Why Running Red Lights Is Becoming Fort Myers’ Deadliest Car Accident Cause
Running a red light is not automatically an open-and-shut case. I know that sounds backwards. The carrier knows the other driver ran the light. We know it. The police report says it. But Florida’s modified comparative negligence rule — rewritten in March 2023 — means the carrier can still push your share of fault above 50 percent and walk away owing nothing. That fight happens on every serious red-light file that comes through our Fort Myers office, and it is why the first 72 hours after the crash matter as much as anything that follows.
What Florida law actually says about running a red light
The core rule lives in Florida Statute 316.075. The plain-English version is this: when the light is red, you have to come to a complete stop before the crosswalk or stop line, and you have to stay stopped until the light turns green. If your front bumper crosses the line on red, you’ve run the light, even if you thought you were going to make it on yellow.
Right turn on red is the rule that trips drivers up the most. It is legal in Florida after a full stop, unless a sign at the intersection takes that right away. The complication is what “full stop” means. A rolling stop where the wheels never actually quit turning is a violation. About four out of five red-light citations we see come out of right-on-red without a true stop.
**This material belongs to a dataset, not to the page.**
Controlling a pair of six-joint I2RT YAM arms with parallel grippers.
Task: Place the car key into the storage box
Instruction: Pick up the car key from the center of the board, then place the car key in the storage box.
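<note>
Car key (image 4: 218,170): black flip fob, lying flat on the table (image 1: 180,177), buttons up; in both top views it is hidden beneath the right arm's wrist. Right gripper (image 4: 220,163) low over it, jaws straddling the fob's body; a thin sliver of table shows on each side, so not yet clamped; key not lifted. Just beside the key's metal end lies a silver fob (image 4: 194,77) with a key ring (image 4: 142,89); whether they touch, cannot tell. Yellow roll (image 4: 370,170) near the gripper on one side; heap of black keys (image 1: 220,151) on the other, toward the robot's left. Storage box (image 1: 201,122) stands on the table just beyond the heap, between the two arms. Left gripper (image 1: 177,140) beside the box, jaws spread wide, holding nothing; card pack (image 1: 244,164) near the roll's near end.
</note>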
For the civil case, three other statutes matter as much as 316.075:
- Comparative fault — §768.81, Florida Statutes, the 2023 reform. Florida is now a modified comparative negligence state. If a jury assigns you 51 percent or more of the fault, you recover zero. If you are 50 percent or under, your recovery gets reduced by your share. That single change is why intersection cases are fought so hard on percentages now.
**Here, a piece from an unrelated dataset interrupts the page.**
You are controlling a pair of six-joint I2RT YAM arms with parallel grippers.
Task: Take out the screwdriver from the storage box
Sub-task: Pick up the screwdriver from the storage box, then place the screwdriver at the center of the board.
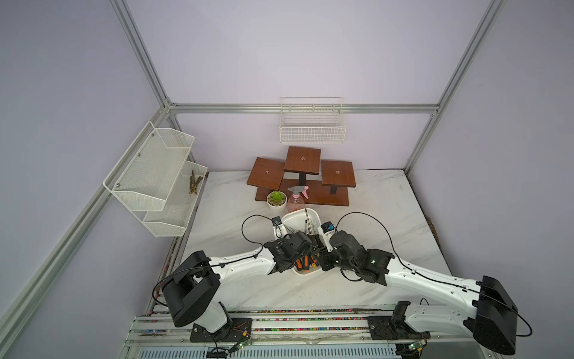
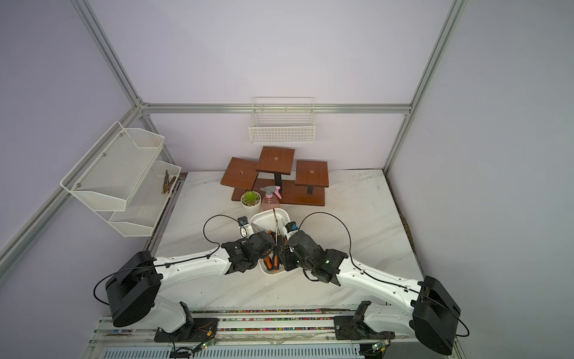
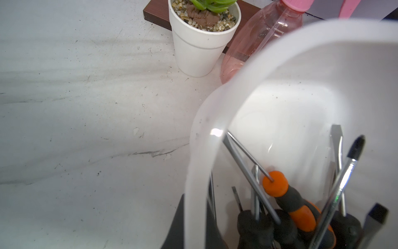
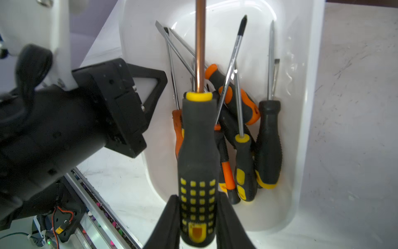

- Time to sue — §95.11(4)(a), Florida Statutes. The 2023 reform cut the negligence statute of limitations from four years to two. Old advice you read online may still say four. It is two.
- No-fault medical — §627.736, Florida Statutes, the PIP statute. The first $10,000 of medical and lost wages comes out of your own auto policy regardless of who ran the light, but you have to be seen by a doctor within 14 days or you lose the benefit entirely.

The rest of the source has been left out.